MHGNet: Multi-Heterogeneous Graph Neural Network for Traffic Prediction
Mei Wu, Yiqian Lin, Tianfan Jiang, Wenchao Weng
TL;DR
MHGNet targets traffic prediction on multi-heterogeneous graphs by decoupling single-pattern signals into multi-pattern representations using daily/weekly embeddings and a node embedding, enabling efficient clustering into pattern-based groups. It then constructs dynamic, cluster-specific spatiotemporal subgraphs (DSTGG) and applies gated, multi-hop subgraph convolutions (SIE) with skip connections to fuse information across scales, followed by a regression-based prediction head. The approach achieves superior performance on four benchmarks and is supported by extensive ablations showing the necessity of each module, notably the Node Clusterer and DSTGG, for capturing multi-dimensional spatiotemporal heterogeneity. This work advances traffic forecasting by converting complex heterogeneous graphs into simpler, tractable subgraphs while preserving rich spatiotemporal information, enabling more accurate and scalable ITS applications.
Abstract
In recent years, traffic flow prediction has played a crucial role in the management of intelligent transportation systems. However, traditional forecasting methods often model non-Euclidean low-dimensional traffic data as a simple graph with single-type nodes and edges, failing to capture similar trends among nodes of the same type. To address this limitation, this paper proposes MHGNet, a novel framework for modeling spatiotemporal multi-heterogeneous graphs.

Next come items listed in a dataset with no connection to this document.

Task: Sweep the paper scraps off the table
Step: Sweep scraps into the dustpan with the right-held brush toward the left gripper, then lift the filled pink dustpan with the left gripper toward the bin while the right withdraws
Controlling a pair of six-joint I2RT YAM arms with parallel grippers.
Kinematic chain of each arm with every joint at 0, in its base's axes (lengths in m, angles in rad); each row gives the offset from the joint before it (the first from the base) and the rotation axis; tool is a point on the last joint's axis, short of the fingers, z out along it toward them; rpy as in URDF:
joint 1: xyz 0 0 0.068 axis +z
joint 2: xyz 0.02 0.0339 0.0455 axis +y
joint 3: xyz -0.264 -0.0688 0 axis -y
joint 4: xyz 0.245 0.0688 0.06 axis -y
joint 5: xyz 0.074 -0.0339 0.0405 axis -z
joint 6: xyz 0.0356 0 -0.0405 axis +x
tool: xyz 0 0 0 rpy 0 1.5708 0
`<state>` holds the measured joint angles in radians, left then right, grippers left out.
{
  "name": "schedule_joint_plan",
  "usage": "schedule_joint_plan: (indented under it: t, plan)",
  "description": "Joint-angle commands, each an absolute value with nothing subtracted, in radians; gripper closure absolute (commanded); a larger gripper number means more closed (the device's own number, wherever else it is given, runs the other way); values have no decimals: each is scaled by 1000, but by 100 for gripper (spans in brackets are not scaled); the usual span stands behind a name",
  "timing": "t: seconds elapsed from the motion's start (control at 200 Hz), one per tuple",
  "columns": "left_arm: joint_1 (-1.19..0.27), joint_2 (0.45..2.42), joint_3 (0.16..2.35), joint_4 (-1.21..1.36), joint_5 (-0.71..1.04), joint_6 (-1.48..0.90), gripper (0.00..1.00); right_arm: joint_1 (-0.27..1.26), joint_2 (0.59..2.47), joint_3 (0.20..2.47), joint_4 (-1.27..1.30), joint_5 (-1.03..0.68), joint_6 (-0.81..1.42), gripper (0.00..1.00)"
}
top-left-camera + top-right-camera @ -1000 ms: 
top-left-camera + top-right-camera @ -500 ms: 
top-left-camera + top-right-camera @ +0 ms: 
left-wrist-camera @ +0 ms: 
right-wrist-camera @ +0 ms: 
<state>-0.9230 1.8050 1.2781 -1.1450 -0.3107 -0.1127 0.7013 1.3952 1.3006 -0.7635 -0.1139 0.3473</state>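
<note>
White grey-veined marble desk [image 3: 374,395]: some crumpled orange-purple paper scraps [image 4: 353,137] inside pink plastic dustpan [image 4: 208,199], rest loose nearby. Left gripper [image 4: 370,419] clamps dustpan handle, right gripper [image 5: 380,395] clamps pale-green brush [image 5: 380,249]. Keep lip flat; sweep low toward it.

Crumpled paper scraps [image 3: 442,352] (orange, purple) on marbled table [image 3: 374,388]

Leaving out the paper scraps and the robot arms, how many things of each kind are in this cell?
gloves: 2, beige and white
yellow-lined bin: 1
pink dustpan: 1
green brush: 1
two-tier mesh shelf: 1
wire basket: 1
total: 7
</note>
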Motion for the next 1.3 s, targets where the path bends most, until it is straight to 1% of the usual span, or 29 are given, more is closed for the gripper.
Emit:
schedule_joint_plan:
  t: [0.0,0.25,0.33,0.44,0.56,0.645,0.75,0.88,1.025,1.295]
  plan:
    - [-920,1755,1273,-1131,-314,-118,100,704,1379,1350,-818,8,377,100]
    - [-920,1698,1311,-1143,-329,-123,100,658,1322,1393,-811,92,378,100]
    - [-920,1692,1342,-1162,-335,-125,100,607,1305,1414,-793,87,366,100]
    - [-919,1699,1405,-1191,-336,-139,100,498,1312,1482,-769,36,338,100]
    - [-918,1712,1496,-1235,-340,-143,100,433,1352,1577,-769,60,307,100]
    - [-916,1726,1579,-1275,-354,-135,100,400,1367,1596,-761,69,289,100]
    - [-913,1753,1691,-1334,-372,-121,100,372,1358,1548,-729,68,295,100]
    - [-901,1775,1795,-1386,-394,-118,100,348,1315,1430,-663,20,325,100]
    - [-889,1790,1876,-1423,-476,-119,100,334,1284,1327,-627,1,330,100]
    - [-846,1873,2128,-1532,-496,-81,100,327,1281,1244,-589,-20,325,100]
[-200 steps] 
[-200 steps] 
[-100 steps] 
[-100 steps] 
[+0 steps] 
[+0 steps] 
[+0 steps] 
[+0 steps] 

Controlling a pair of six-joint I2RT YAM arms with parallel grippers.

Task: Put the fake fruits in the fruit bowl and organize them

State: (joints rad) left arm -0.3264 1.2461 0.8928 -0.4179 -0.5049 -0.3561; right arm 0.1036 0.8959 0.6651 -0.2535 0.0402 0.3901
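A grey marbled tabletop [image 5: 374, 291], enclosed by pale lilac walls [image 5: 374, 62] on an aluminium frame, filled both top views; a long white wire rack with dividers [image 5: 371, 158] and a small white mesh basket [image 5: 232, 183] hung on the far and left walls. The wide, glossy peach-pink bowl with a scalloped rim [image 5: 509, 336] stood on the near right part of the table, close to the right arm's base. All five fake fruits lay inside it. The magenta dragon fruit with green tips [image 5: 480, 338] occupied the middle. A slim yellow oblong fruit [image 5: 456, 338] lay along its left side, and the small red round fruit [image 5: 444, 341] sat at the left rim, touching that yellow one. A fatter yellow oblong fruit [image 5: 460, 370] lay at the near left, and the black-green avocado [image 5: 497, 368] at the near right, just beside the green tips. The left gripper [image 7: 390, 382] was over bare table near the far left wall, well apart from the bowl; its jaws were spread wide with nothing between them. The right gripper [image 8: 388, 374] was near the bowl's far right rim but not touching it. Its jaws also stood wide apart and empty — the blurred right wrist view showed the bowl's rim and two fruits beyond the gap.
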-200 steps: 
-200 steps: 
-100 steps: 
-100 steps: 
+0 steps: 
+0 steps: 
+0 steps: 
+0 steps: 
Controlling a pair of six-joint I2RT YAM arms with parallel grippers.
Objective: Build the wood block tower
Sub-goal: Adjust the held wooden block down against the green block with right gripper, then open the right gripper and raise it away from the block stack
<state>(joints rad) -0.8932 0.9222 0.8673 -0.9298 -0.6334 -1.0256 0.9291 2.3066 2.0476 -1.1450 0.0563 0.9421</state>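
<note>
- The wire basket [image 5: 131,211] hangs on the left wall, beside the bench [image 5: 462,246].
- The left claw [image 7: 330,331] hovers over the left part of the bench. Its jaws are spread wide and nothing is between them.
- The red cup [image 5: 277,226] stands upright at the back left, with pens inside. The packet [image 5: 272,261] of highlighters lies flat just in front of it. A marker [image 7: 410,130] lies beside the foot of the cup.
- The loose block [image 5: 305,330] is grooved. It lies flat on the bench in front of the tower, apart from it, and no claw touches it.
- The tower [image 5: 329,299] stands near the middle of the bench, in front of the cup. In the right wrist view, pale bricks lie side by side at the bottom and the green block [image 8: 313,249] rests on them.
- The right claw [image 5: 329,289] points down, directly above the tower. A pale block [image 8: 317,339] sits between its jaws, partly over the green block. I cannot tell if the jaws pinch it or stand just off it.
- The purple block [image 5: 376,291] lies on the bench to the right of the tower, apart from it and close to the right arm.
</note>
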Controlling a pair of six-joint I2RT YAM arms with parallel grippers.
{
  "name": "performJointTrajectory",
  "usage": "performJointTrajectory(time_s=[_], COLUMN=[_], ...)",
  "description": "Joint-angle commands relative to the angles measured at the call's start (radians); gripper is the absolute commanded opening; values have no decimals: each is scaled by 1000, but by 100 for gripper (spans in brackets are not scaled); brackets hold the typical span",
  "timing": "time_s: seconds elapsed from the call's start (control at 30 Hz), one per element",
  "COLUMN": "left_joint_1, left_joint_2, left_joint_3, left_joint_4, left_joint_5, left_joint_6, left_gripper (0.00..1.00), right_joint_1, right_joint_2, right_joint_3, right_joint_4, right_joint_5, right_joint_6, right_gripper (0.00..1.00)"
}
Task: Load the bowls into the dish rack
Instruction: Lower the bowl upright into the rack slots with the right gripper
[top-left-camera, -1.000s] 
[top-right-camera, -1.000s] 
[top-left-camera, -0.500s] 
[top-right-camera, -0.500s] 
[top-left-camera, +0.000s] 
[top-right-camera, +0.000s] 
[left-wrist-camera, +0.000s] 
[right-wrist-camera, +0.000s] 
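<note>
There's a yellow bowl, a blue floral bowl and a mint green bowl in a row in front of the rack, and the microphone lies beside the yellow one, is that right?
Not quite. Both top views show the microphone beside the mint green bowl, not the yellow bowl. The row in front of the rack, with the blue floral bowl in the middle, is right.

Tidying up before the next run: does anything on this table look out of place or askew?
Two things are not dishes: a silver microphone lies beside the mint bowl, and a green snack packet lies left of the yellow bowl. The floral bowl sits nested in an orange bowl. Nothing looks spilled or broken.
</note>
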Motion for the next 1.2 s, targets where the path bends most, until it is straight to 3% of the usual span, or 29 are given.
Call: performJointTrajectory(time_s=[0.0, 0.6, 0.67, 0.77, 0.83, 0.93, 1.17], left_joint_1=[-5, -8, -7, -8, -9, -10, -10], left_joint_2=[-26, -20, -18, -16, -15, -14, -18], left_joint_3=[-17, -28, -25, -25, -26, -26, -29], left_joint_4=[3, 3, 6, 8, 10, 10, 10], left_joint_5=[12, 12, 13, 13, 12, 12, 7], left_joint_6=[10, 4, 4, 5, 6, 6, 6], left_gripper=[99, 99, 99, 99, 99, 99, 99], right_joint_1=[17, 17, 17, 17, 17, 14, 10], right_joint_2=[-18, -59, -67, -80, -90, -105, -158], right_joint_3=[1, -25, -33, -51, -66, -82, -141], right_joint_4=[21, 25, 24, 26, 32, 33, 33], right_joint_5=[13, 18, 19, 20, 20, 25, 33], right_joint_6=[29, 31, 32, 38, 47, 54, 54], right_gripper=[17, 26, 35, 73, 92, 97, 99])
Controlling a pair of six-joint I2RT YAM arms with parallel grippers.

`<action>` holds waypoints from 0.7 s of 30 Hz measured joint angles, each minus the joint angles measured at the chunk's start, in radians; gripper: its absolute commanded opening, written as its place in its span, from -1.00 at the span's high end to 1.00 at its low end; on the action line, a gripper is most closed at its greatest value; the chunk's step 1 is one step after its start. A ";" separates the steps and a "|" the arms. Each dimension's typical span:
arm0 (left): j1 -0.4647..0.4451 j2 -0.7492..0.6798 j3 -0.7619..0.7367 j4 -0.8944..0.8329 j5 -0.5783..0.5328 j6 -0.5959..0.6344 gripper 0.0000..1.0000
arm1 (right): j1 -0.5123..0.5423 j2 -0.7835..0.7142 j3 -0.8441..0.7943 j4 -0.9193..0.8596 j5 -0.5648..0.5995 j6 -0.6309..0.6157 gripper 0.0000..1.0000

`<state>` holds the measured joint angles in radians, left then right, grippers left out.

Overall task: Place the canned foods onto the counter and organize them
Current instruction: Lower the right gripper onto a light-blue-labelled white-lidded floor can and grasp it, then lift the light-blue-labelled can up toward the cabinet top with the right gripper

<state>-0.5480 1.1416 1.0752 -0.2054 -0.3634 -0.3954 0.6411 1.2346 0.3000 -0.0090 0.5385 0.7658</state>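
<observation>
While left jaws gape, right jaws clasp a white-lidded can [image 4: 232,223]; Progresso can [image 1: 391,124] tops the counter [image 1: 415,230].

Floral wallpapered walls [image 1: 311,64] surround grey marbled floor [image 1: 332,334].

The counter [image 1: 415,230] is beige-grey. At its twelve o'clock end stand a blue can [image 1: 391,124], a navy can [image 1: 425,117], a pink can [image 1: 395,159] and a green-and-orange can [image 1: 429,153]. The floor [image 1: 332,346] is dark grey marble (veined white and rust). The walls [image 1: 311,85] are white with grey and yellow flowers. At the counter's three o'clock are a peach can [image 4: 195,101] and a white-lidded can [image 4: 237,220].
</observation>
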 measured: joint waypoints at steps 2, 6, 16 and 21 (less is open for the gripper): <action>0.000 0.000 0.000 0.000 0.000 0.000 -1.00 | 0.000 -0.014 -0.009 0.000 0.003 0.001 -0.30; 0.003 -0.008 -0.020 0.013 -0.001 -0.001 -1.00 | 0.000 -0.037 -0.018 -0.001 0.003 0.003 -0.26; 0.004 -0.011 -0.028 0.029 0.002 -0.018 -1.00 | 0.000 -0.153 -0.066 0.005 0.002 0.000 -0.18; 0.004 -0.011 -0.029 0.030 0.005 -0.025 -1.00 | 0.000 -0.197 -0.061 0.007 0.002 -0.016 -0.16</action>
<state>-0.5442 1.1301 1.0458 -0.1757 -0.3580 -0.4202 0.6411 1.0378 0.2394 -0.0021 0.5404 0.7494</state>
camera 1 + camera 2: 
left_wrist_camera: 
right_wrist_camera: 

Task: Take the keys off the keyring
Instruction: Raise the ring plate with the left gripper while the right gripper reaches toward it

Within this framework, the STD Module decouples single-pattern traffic data into multi-pattern traffic data through feature mappings of timestamp embedding matrices and node embedding matrices. Subsequently, the Node Clusterer leverages the Euclidean distance between nodes and different types of limit points to perform clustering with O(N) time complexity. The nodes within each cluster undergo residual subgraph convolution within the spatiotemporal fusion subgraphs generated by the DSTGG Module, followed by processing in the SIE Module for node repositioning and redistribution of weights. To validate the effectiveness of MHGNet, this paper conducts extensive ablation studies and quantitative evaluations on four widely used benchmarks, demonstrating its superior performance.